5. Voor een veroordeling in de proceskosten bestaat geen aanleiding.

BESLISSING

De Centrale Raad van Beroep
- bevestigt de aangevallen uitspraak;
- wijst het verzoek om vergoeding van schade af.
Deze uitspraak is gedaan door S.B. Smit-Colenbrander, in tegenwoordigheid van I. Gök als griffier.
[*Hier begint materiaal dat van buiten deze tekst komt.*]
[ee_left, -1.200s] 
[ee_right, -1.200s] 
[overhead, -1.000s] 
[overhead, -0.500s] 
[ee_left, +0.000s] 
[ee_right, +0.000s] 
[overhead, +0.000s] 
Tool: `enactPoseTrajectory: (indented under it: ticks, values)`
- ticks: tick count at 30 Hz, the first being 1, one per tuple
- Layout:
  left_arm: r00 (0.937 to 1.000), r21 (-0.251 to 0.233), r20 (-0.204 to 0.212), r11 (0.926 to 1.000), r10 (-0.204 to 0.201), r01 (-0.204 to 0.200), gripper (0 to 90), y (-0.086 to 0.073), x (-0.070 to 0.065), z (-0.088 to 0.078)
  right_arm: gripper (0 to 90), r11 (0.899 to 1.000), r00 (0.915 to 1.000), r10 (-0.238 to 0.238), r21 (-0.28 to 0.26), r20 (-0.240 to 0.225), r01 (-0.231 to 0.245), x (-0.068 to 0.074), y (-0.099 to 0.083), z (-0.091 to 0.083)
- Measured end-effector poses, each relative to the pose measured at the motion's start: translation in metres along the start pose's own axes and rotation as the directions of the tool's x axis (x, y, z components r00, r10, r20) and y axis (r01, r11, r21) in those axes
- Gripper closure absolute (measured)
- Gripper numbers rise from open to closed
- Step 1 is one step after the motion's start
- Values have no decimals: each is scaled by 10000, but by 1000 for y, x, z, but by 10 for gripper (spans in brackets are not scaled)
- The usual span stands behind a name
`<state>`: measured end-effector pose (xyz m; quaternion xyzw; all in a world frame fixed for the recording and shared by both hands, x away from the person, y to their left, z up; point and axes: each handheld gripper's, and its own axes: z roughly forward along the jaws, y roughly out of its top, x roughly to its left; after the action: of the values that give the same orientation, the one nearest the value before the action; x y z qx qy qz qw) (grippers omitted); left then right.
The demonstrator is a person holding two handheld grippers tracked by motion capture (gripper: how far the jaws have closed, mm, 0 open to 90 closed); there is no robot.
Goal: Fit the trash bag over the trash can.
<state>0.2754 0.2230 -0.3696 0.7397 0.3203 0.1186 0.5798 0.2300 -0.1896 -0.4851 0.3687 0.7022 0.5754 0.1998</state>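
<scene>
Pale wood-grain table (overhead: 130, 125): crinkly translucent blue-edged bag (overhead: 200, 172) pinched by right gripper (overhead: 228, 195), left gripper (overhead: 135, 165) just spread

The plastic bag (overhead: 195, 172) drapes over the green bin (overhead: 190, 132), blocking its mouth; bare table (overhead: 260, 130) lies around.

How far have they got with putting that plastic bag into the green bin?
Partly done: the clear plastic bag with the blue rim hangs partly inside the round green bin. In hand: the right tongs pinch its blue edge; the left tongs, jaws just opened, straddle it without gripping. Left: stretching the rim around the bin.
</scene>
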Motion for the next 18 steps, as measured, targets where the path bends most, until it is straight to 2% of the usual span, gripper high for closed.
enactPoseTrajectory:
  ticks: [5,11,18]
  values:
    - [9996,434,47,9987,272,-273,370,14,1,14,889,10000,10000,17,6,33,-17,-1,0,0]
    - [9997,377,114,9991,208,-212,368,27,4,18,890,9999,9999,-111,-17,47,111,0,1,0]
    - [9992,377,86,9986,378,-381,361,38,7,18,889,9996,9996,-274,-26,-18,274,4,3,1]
De beslissing is uitgesproken in het openbaar op 18 oktober 2023.
(getekend) S.B. Smit-Colenbrander
(getekend) I. Gök

Bijlage

Artikel 55 van de Wet WIA
1. Indien op de dag, bedoeld in artikel 54, tweede lid, geen recht op een WGA-uitkering is ontstaan, ontstaat het recht op een WGA-uitkering op de dag dat de verzekerde gedeeltelijk arbeidsgeschikt is, indien hij op de dag daaraan voorafgaand:
b. minder dan 35% arbeidsongeschikt was en de gedeeltelijke arbeidsgeschiktheid intreedt binnen vijf jaar na:
1°. de in artikel 54, tweede lid, bedoelde dag en voortkomt uit dezelfde oorzaak als op grond waarvan hij gedurende de wachttijd ongeschikt was tot het verrichten van zijn arbeid; […].